Filter the entries, keeping every line with the string "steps".

====

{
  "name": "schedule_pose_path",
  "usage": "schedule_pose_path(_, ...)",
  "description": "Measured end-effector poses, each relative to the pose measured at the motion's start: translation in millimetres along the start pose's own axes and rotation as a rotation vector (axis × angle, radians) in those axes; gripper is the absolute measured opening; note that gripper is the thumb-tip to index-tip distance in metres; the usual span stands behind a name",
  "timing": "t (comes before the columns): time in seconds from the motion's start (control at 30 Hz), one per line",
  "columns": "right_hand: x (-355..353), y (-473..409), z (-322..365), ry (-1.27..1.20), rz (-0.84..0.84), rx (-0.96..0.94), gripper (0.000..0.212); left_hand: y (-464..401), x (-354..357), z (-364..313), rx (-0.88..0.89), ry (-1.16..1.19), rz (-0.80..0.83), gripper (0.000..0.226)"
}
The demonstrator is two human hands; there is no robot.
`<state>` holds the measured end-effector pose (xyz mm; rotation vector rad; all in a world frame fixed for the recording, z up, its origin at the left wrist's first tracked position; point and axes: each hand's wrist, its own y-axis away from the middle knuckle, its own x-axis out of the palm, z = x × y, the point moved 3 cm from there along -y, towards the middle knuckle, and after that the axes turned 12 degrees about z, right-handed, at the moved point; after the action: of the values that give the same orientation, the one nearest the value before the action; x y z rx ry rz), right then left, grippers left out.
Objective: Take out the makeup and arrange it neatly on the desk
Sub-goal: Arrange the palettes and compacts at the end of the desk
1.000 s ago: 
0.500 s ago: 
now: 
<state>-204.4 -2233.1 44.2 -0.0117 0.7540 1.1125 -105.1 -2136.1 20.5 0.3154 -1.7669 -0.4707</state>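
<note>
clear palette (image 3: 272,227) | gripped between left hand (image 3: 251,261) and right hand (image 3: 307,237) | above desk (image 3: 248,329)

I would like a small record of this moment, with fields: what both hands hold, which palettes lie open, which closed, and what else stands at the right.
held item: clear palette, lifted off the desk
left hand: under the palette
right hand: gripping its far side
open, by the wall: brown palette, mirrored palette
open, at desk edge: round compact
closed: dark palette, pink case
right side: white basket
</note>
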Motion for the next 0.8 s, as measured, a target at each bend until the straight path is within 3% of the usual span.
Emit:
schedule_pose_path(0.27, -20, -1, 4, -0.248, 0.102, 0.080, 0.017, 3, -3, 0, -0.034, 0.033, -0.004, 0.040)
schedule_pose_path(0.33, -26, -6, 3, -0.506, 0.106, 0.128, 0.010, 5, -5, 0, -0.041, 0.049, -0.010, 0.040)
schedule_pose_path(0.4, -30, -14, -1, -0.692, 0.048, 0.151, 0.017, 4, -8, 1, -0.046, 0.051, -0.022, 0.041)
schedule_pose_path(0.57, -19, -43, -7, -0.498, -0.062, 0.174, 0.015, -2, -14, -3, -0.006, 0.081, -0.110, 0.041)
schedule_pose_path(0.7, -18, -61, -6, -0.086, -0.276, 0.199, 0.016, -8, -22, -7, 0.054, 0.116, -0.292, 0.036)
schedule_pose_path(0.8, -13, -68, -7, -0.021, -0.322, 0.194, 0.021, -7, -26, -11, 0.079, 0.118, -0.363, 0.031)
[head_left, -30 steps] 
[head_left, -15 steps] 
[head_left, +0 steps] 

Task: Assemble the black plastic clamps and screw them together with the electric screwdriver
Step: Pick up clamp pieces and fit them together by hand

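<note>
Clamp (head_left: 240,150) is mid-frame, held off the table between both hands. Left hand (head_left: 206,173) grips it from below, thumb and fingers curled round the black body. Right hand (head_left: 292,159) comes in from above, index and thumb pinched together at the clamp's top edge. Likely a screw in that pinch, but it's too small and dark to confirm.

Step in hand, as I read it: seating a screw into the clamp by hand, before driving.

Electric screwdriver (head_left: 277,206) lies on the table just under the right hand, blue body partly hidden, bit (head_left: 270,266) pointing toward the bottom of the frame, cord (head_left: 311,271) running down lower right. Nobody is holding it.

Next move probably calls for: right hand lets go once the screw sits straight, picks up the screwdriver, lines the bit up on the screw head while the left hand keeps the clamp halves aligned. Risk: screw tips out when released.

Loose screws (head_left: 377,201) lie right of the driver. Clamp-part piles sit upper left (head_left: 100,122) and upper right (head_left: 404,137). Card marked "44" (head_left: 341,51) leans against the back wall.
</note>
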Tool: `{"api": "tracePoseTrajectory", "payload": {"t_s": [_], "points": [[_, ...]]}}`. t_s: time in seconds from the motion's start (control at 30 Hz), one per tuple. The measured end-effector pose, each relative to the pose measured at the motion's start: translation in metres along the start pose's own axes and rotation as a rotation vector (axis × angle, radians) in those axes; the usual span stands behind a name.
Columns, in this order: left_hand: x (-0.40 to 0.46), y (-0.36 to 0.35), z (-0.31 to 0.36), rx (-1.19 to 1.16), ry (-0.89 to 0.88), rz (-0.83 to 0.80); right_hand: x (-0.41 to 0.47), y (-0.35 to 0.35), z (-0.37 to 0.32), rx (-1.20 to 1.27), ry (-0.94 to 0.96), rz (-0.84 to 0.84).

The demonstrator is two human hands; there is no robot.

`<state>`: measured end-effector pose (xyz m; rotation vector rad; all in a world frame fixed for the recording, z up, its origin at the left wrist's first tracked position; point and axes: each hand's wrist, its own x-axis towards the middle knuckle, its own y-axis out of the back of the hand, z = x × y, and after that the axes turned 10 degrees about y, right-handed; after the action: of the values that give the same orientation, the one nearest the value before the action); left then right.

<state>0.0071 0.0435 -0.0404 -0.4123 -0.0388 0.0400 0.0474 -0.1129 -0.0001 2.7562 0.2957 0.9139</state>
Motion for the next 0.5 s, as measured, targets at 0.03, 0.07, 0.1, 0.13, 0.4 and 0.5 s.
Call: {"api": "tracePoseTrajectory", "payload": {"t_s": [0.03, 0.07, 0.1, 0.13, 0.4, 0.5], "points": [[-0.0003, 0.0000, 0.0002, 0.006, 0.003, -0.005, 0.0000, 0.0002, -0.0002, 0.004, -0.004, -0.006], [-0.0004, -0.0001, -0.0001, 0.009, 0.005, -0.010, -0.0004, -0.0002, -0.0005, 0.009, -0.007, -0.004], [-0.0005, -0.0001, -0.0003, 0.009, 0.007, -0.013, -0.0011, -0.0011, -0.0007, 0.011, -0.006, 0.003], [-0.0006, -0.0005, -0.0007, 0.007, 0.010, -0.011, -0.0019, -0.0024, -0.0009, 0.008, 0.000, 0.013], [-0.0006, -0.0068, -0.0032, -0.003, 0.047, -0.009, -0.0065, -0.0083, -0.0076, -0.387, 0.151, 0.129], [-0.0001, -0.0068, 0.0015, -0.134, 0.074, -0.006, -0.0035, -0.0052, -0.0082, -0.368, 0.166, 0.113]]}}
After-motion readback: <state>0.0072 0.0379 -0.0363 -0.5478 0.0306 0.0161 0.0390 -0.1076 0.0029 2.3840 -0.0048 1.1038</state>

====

* Answer to this problem
[head_left, -30 steps] 
[head_left, -15 steps] 
[head_left, +0 steps] 

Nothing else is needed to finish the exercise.